The dam inside me broke. "YOU DON'T UNDERSTAND!" I screamed, the music swallowing some of the sound but not the raw agony in it. I shoved at Taehyun's chest, a futile gesture. "You make all the decisions! You lock things away! You take what I love without a word! I LOVED THEM!"

The admission, screamed in a public place, hung in the smoky air. I was sobbing now, drunk and devastated and beyond caring who saw. "You had no right…"

Taehyun didn't react to the shove. He didn't flinch at the shouting. He just stood there, absorbing my shattered state, and in his eyes, for a fleeting second, the fury was eclipsed by something far worse: a gutted, horrified recognition of the damage he'd caused.

But the sight of another man's hand on me was the final trigger. In one smooth, effortless motion, he scooped me up into his arms.

I erupted, a wild thing trapped—kicking, pounding my fists against his solid chest, my screams lost in the music. "PUT ME DOWN! TAEHYUN, I SWEAR TO GOD—"
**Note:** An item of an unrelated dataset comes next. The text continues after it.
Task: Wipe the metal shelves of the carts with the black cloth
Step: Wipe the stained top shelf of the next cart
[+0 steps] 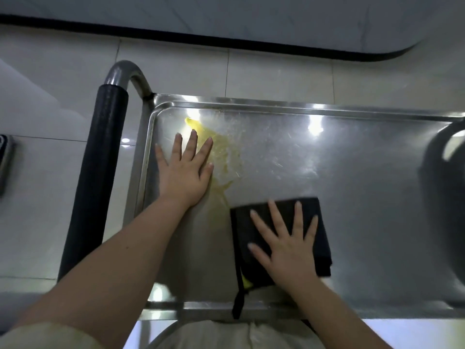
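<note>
The right hand [289, 243] lies flat with its fingers spread wide, pressing down on the folded black cloth [320, 250], gripping nothing. The cloth sits on the near part of the cart's top metal shelf [364, 197], and a thin black loop [237, 303] from it trails over the near rim. A bit of yellow shows under the cloth's near-left corner.

The left hand [185, 170] is also flat and spread, palm on the bare steel toward the shelf's left end, holding nothing. Just beside its fingers, a yellow smear [221, 152] runs from the far-left corner down toward the cloth.

The cart handle [98, 172], sleeved in black foam, runs along the left end. A dark rounded object [437, 197] cuts in at the right edge; I can't tell what it is. Pale floor tiles [276, 71] lie beyond.
</note>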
"Scream all you want, little hellcat," he growled into my hair, his arms like steel bands. "You're coming home."

He carried me through the parting crowd, a dark prince claiming his unruly consort from the neon underworld. Sara's drunken protests faded behind us, swallowed by the beat. The last thing I saw was the strobe lights reflecting in his eyes—a storm of possession, guilt, and a terrifying, relentless love—before he shouldered his way out into the cold, silent night.